Exercise directions: Scan the listing for the word "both" and report every line that contains it.
⁂
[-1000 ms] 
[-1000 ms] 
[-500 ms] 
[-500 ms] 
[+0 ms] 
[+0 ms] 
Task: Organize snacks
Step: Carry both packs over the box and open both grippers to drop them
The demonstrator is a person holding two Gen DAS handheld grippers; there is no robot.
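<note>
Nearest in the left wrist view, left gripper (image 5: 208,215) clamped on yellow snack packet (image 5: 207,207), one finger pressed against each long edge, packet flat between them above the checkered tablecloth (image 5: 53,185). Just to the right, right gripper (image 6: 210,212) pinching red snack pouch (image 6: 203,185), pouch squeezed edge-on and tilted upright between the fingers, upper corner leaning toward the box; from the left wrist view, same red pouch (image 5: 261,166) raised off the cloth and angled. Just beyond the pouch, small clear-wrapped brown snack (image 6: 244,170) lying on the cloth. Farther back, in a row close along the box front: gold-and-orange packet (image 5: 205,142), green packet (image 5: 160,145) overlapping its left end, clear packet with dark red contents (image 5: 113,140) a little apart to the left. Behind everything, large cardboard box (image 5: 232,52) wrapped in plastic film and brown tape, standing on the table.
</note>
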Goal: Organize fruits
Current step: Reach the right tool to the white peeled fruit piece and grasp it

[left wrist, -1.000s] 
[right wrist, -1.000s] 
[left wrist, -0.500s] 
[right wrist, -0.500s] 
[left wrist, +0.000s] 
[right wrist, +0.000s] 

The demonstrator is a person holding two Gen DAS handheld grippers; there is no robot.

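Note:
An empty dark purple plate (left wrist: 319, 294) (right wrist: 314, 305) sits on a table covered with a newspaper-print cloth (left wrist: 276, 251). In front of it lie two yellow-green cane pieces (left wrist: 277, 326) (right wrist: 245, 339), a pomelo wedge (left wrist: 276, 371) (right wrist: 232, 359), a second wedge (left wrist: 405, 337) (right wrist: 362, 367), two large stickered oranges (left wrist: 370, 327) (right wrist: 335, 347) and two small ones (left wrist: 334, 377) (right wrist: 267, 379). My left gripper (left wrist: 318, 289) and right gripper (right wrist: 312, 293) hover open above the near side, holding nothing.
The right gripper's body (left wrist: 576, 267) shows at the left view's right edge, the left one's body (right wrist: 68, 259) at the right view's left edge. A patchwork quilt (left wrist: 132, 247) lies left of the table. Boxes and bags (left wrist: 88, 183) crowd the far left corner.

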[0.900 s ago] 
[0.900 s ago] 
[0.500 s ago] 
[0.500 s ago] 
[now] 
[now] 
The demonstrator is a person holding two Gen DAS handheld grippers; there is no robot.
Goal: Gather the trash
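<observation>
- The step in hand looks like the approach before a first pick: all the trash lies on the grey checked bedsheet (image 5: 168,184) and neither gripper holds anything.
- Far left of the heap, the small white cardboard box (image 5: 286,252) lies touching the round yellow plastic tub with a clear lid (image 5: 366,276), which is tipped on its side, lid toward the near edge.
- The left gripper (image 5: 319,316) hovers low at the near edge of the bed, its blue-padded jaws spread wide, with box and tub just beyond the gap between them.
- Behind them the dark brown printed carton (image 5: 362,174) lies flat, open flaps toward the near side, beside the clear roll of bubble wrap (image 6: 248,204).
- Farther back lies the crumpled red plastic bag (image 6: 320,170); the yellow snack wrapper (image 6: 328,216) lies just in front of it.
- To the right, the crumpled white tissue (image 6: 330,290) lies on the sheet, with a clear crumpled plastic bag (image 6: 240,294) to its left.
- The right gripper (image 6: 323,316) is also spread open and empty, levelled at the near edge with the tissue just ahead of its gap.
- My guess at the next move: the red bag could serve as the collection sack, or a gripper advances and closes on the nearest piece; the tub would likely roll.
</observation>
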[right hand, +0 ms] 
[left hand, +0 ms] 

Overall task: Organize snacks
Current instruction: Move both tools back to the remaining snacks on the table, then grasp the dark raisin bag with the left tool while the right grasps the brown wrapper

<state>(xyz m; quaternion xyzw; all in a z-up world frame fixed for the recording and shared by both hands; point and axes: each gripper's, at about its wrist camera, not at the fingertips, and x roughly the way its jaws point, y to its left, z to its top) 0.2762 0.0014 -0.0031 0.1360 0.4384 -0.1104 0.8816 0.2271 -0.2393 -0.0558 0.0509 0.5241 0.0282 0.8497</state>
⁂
Response to this exercise:
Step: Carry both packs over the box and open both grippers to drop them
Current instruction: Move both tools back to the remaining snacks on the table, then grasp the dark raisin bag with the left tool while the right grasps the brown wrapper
<state>(xyz m; quaternion xyzw; all in a z-up world frame fixed for the recording and shared by both hands; point and axes: each gripper's, at about its wrist camera, not at the fingertips, and x roughly the way its jaws point, y to its left, z to its top) 0.2762 0.0014 -0.0031 0.1360 0.4384 -0.1104 0.8816 0.2271 -0.2393 -0.0558 0.0509 0.5241 0.0282 0.8497</state>

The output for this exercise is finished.